At 8am the office slowly comes to life. The production manager is usually the first one here. Looking at the next day's run sheets, he can get a rough idea of how hellish the day will be. The other indicator would be to check the progress of the night crew. If they goofed off, or the computers went down, it would be a long day of grinding out ads.

It takes a special breed of mutant to work in the production department, at this or any other newspaper. These are the folks who create the ads that make the money that pay the salaries.

Their world is one of intense deadlines, long hours, low pay and high stress. A production person must realize the vision of the client and the salesperson and meet a certain level of stylistic quality that customers have come to expect. Being creative on one's own is dangerous as taste can vary wildly from client to client, salesperson to salesperson. Besides, a production mutant is expected to create perfect print ads in less than 30 seconds.

Oh, yes, it helps to be a mind reader, handwriting analyst, computer programmer and repair person, phone jockey and loud, grating music enthusiast.


That which does not kill you makes you stronger.

After putting in my years in the production room I soon realized that I was made of impenetrable iron, literally coated in Teflon scales that had accumulated in that pressure-cooker..

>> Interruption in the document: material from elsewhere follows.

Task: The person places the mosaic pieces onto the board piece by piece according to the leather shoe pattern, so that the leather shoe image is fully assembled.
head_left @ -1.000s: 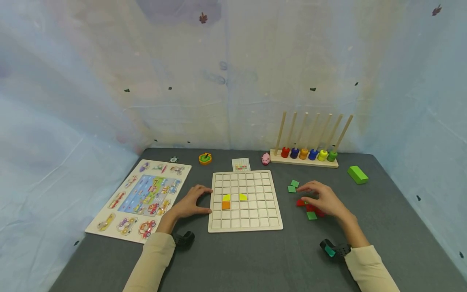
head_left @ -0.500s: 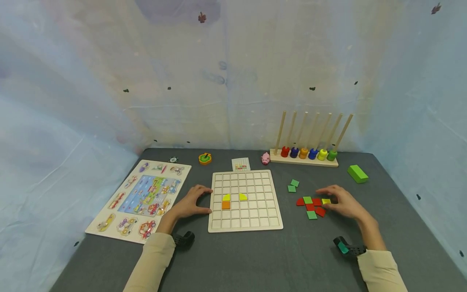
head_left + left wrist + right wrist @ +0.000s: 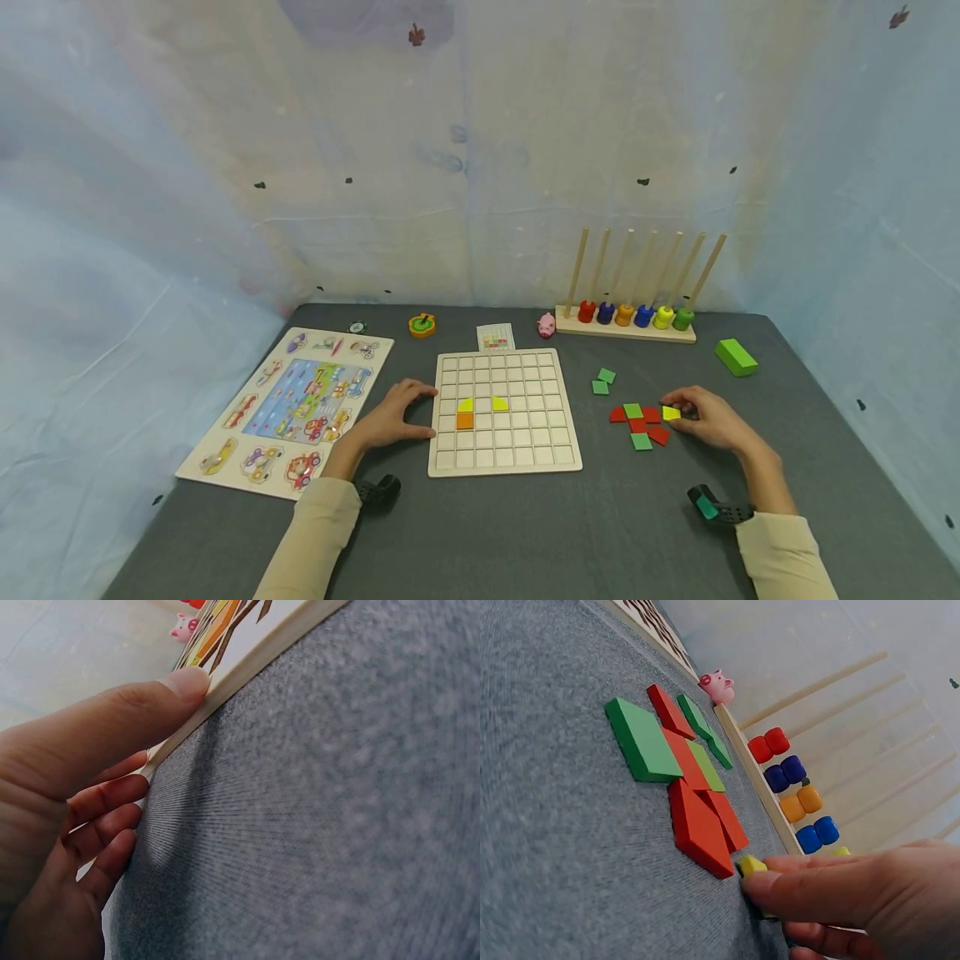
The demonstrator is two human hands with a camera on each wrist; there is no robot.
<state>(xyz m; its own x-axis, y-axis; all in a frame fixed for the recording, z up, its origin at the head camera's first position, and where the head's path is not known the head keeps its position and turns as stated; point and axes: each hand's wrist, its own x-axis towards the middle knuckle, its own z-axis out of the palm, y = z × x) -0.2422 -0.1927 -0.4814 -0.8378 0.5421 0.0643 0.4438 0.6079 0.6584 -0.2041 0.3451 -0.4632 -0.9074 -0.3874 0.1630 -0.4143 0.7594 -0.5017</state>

I now have a steely resolve when I take on projects. I can do ten things at once. (None of them very well, but when you work at a daily paper you learn to not care as much. There is no time for caring.) I can be confronted with the most abrasive personality, and where I used to feel persecuted and defensive, I now only feel a distant pity for the poor fool who has worked him or herself into a froth over tomorrow's bird cage liner.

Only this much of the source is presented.